Investigations «techniques» à la PJ de Marseille en marge d'une enquête sur des transferts à l'OM
20 Minutes avec AFP
Des investigations «techniques» ont eu lieu mardi dans les locaux de la PJ à Marseille, dans le cadre d'une information judiciaire pour violation du secret de l'instruction concernant une enquête sur des extorsions de fonds en marge de transferts à l'OM, a-t-on appris de sources concordantes. Un juge d'instruction et des policiers se sont rendus dans la matinée dans les locaux de la brigade financière pour procéder à des «investigations techniques», a précisé une source judiciaire.
Les policiers ont vérifié les ordinateurs, a indiqué une source proche de l'enquête. Une information pour violation du secret de l'instruction avait été ouverte en 2012 en marge d'une enquête sur des extorsions de fonds présumées dans le cadre de transferts à l'Olympique de Marseille. Les enquêteurs s'intéressent à des fuites concernant les investigations sur ce dossier.
Soupçons de rétro-commissions
A l'été 2013, une perquisition avait eu lieu dans le bureau du directeur de cabinet du préfet de la région Provence-Alpes-Côte d'Azur qui avait ensuite été entendu sous le régime de la garde à vue. Les policiers de l'Office central de répression de la grande délinquance financière (OCRGDF) s'étaient intéressés à divers documents et ordinateurs.

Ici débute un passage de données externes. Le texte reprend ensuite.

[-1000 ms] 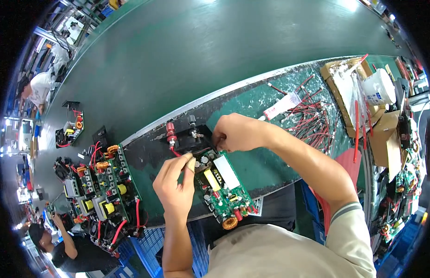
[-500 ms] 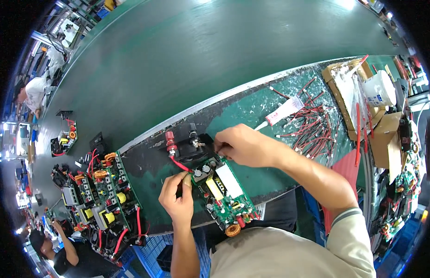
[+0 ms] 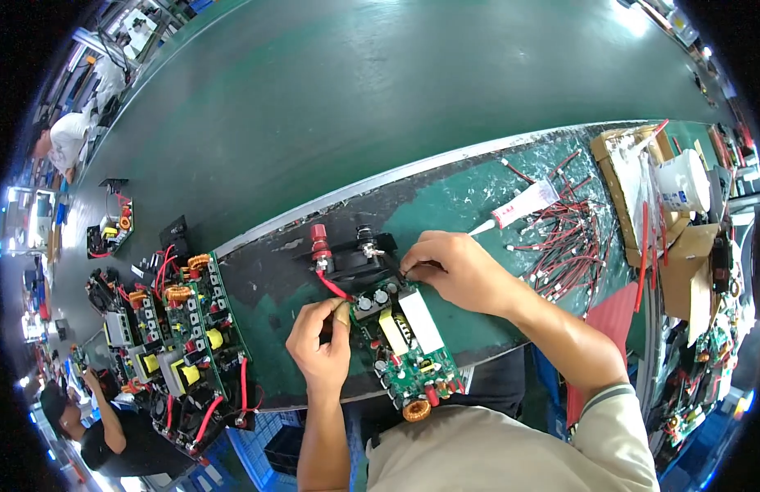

Le directeur de cabinet était ressorti libre et sans charge de son audition par les policiers de Nanterre. Concernant les transferts de l'OM, les enquêteurs soupçonnent un agent de joueurs d'avoir perçu des rétro-commissions lors des transferts d'André-Pierre Gignac et de Souleymane Diawara, en faveur de membres influents du milieu régional, selon une source proche de l'enquête. Dans le cadre de cette enquête, les bureaux de l'OM avaient été perquisitionnés en janvier.